** Your objective **
From the data below, set down exactly the lines between the one holding "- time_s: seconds" and the one holding "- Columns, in", inclusive, and no others.

::: Supplied information

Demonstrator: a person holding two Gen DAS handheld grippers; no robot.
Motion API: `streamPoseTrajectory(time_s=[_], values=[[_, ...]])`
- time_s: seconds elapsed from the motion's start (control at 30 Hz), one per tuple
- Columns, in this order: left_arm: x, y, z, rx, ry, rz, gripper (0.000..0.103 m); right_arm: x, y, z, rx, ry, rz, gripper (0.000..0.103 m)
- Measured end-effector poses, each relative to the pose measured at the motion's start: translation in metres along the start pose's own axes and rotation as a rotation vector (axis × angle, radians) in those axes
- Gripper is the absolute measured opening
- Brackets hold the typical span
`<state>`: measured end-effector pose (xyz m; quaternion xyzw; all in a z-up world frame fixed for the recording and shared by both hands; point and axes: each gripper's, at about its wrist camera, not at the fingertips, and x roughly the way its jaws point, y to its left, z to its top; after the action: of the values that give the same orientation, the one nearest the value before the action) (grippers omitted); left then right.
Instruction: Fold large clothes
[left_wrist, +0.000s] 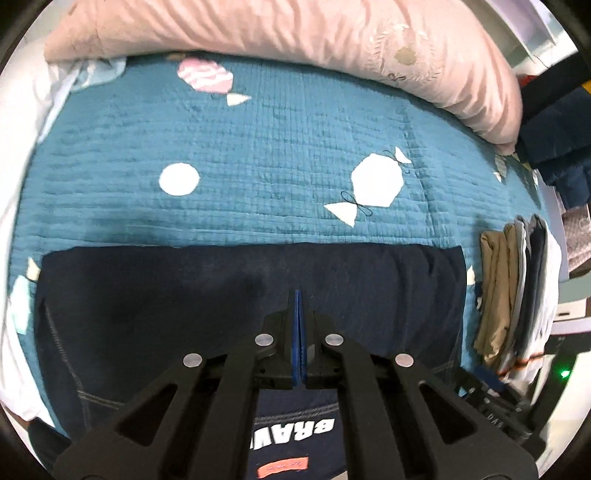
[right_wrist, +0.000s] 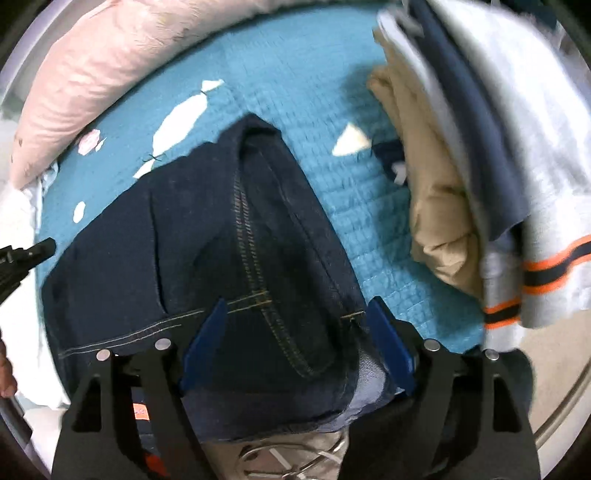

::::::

** Written answer **
- time_s: seconds elapsed from the motion's start (control at 30 Hz), one per tuple
- Columns, in this order: left_arm: x, y, z, rx, ry, rz, gripper (0.000..0.103 m); right_arm: x, y, z, rx, ry, rz, gripper (0.000..0.103 m)

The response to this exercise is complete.